Among families of patients with chronic critical illness, the use of palliative care-led informational and emotional support meetings compared with usual care did not reduce anxiety or depression symptoms, according to a study published in JAMA.

Patients are considered to have developed chronic critical illness when they experience acute illness requiring prolonged mechanical ventilation or other life-sustaining therapies but neither recover nor die within days to weeks. It is estimated that chronic critical illness affected 380,000 patients in the United States in 2009. Family members of patients in the intensive care unit (ICU) experience emotional distress including anxiety, depression, and posttraumatic stress disorder (PTSD). Palliative care specialists are trained to provide emotional support, share information, and engage patients and surrogate decision makers in discussions of patient values and goals of care.

Researchers randomly assigned adult patients requiring 7 days of mechanical ventilation and their family surrogate decision makers to at least two structured family meetings led by palliative care specialists and provision of an informational brochure (intervention), or provision of an informational brochure and routine family meetings conducted by ICU teams (control).

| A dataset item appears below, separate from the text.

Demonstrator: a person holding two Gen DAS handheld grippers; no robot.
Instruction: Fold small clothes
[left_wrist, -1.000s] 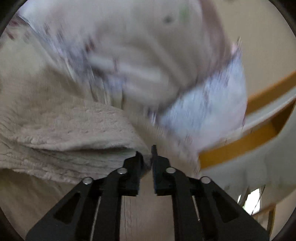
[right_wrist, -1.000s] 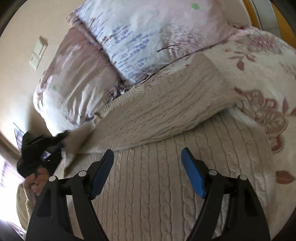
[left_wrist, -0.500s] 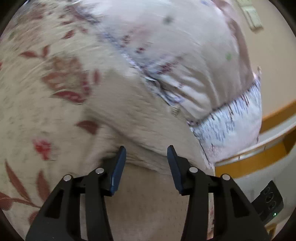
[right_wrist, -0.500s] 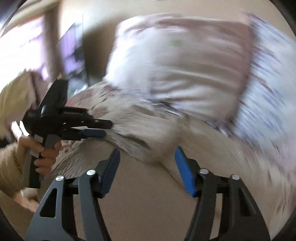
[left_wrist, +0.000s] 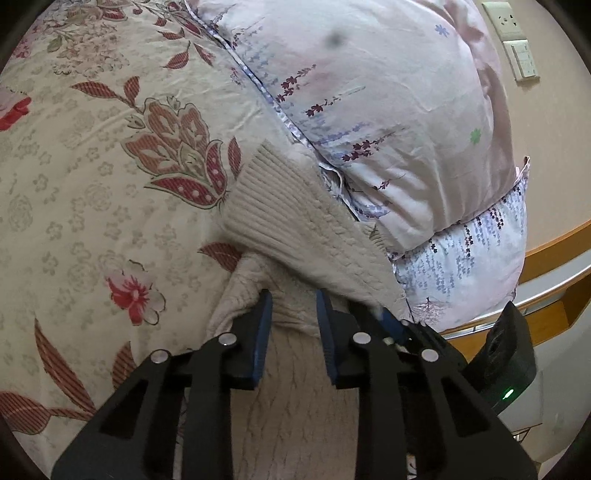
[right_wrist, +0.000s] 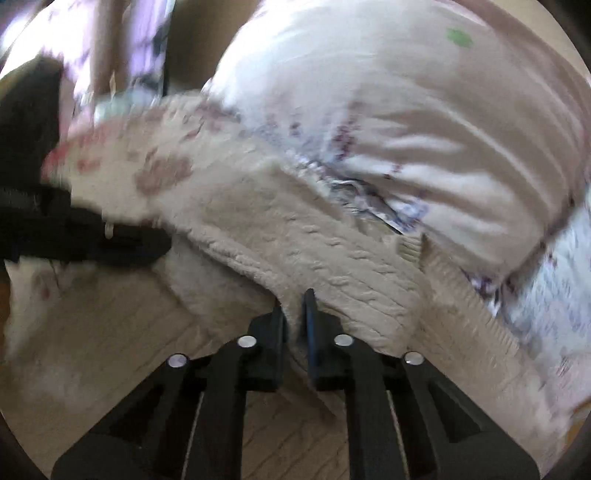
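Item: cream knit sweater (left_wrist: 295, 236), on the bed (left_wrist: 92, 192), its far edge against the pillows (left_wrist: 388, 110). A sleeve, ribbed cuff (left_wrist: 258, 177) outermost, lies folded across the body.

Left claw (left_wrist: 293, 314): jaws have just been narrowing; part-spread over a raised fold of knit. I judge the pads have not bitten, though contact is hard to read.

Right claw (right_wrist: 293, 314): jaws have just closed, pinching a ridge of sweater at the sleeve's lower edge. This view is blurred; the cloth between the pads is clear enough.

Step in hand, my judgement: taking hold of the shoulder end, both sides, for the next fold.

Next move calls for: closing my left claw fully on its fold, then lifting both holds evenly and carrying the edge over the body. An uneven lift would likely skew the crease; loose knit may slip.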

There were 130 patients with 184 family surrogate decision makers in the intervention group and 126 patients with 181 family surrogate decision makers in the control group. The study was conducted at 4 medical ICUs.

Among 365 family surrogate decision makers, 312 completed the study. At 3 months, there was no significant difference in anxiety and depression symptoms between surrogate decision makers in the intervention group and the control group. PTSD symptoms were higher in the intervention group compared with the control group. There was no difference between groups regarding the discussion of patient preferences. The median number of hospital days for patients in the intervention vs the control group and 90-day survival were not significantly different.

Potential explanations for this lack of benefit may relate to the high perceptions of quality of communication, emotional support, and family satisfaction in the usual care control. “When informational support provided by the primary team is sufficient, additional focus on prognosis may not help and could further upset a distressed family, even when emotional support is concurrently provided,” the authors write. “Alternatively, the intervention may have been insufficient to overcome the high levels of family stress associated with having a relative with chronic critical illness.”

“These findings do not support routine or mandatory palliative care-led discussion of goals of care for all families of patients with chronic critical illness.”